I'm glad you followed up, I had wondered what happened.
The extra bounding box vertices was fixed in 3.0.13.
Spine only loads the images that it needs to render into memory. Eg, when not playing, only the displayed images are loaded. When hiding/showing an image, the images are actually loaded and unloaded on the fly. When playing an animation, all the images that are shown during that animation are loaded so that there is no loading delay during playback. This means you can have many thousands of images and Spine will work just fine (unless you show them all in an animation and don't have enough GPU memory, which is unlikely). How many images do you have? What is an average size for these images?
Spine uses the OS provided APIs for file watching. Unfortunately it seems sometimes this doesn't work well. I've seen it stop reacting to file changes for seemingly no reason.

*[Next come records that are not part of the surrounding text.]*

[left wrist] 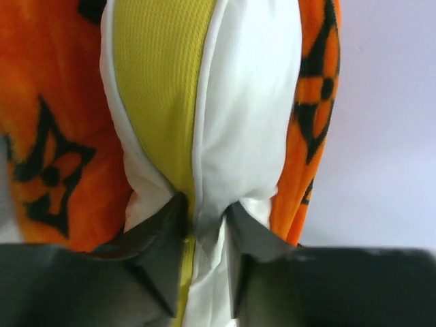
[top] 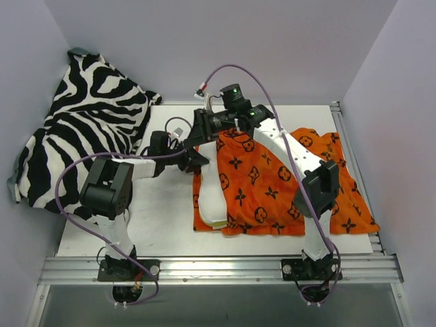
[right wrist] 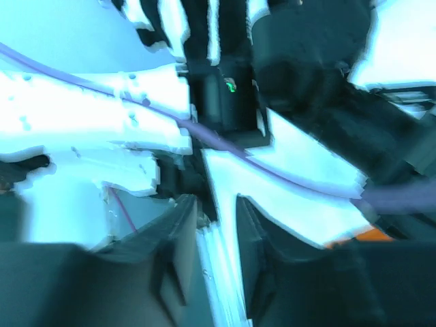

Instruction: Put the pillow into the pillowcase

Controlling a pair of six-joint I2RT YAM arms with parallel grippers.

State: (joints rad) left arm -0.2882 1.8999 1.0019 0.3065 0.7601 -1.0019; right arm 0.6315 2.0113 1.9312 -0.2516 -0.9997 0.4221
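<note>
A white table (top: 157,225) stands between pale walls. The left gripper (left wrist: 204,208) is pinched narrow on the edge of the pillow (left wrist: 252,102), whose seam and yellow piping run straight up from between the jaws. The orange pillowcase (left wrist: 54,102) wraps the pillow on both sides just beyond them. The right gripper (right wrist: 216,203) shows a narrow gap with a pale strip in it; the blur hides whether it grips.
</note>
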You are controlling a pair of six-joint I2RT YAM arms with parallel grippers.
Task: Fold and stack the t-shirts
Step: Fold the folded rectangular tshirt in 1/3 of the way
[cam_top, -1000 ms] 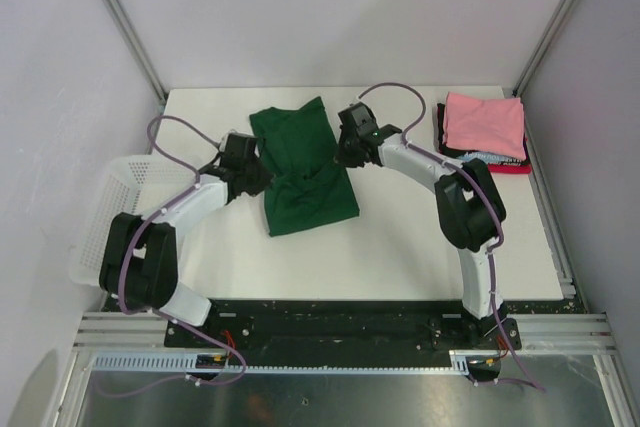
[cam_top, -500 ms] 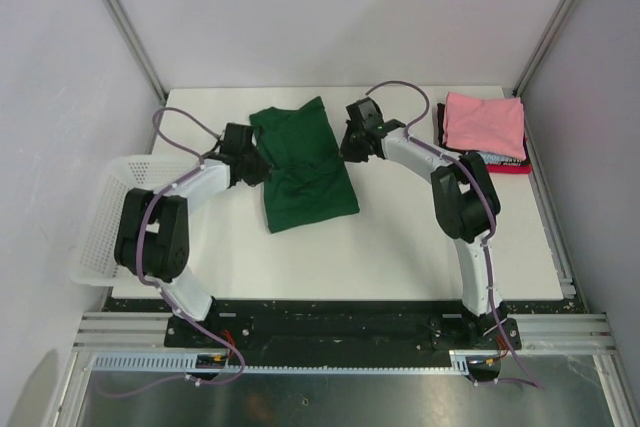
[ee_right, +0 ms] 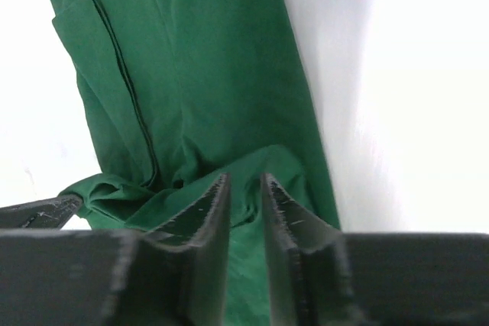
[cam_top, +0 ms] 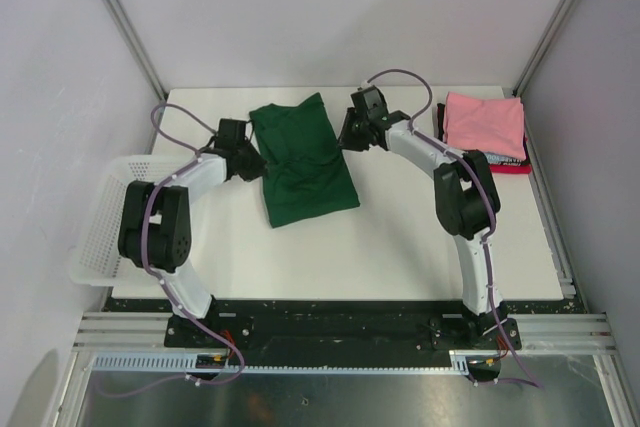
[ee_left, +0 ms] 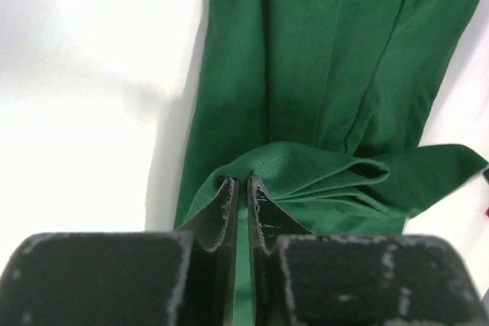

Interesting, so you replace images with 1x1 placeholders as a fast way to hide all the attachments so the artist can work easily?
In Spine v2, the export was not headless, meaning it actually was running a lot of GUI related code. In v3 it is headless, when possible. Data export and texture packing run in headless mode, but image or video export cannot because those use OpenGL to render images. Headless is faster and allows export to be run on computers that don't have graphics hardware, like a build server.
This means one way to workaround this issue is to include an image or video export along with your data export. Eg:
Spine -i yourProject.spine -e dataExport.json -e imageExport.json
The image export can be anything, you can just export a single frame PNG to the temp directory. By doing the image export Spine will run in GUI mode and should read your image files to update their actual size.
Another thing you can do is to restore the images to their normal size, open the project in Spine as normal, save (which will store the image sizes in the project file), then export via the CLI and it should use the saved sizes.
We will investigate having headless mode read the images if they are available to ensure it uses the right size. Decoding images is fine (that is why texture packing is OK), it's just loading them into OpenGL for rendering that requires GUI mode.
Another thing you might do is to avoid replacing the images. Maybe you can use skins to show a subset of attachments?
Starting in 3.0.17, headless export will update the images sizes, if the images are available.